First, a note to Mr. Romney: You won't fool current retirees into thinking you're not coming for their benefits. They know better. Once again, ask your buddy Bush. Second, your lying is showing again. Social Security will not require one iota of adjustment to remain fully solvent for the next 30 years or so -- you know, when Tagg runs for president on his Swiss-Bank-inherited fortune.

But if you did want to add funds to the Social Security Trust fund, it would be simple. Raise or eliminate the cap on payroll tax contributions that sees you pay this tax on only the first .5 percent of your income, while the vast majority of Americans pay it on 100 percent of theirs (that current cap is $110,100).

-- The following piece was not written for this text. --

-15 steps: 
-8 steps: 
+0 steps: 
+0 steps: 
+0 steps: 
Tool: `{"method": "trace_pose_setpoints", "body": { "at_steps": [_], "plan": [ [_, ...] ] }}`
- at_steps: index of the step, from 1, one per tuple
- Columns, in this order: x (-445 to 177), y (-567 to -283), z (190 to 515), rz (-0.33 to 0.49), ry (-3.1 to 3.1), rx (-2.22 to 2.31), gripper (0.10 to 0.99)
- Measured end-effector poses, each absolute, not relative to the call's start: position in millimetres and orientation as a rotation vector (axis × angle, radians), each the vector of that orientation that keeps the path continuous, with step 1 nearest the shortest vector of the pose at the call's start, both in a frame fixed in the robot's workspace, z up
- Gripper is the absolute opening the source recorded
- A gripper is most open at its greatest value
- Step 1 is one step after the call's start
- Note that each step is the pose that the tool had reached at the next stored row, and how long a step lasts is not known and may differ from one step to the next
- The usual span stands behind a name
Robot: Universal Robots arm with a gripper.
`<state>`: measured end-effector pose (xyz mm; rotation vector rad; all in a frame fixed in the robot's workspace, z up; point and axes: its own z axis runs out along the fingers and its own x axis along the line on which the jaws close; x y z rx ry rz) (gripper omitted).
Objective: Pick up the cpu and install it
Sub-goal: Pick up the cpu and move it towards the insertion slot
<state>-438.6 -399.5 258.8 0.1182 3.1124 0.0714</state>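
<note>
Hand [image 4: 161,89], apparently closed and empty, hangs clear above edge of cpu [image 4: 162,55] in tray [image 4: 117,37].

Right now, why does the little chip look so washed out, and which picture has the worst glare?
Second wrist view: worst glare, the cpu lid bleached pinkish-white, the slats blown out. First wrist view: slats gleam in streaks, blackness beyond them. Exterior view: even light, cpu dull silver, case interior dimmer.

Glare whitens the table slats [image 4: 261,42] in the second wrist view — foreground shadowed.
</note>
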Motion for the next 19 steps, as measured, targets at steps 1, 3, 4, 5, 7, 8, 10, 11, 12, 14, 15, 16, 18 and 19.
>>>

Meantime, a hint, big guy: There is a reason you are having serious trouble in primaries and caucuses in states where older white voters reside in disproportionately large numbers, such as Missouri, Maine (almost losing to Ron Paul? Really?) and Minnesota. As Mike Huckabee famously said in 2008, you look like the guy who laid them off. But you also talk like the guy who is going to cut their Social Security. At least Rick Santorum -- who, mind you, would also destroy Social Security if given the chance -- is smart enough to sound like a regular guy, with his stories of his immigrant-coal-miner grandfather and Western Pennsylvania background (I'm not convinced about the sweater vests though).

One more thing -- you need to win in places like Florida, Nevada and Arizona. And guess what? Latino voters also love their Social Security. So good try, but I'd find a new program to try and raid -- Bain-style -- if I were you.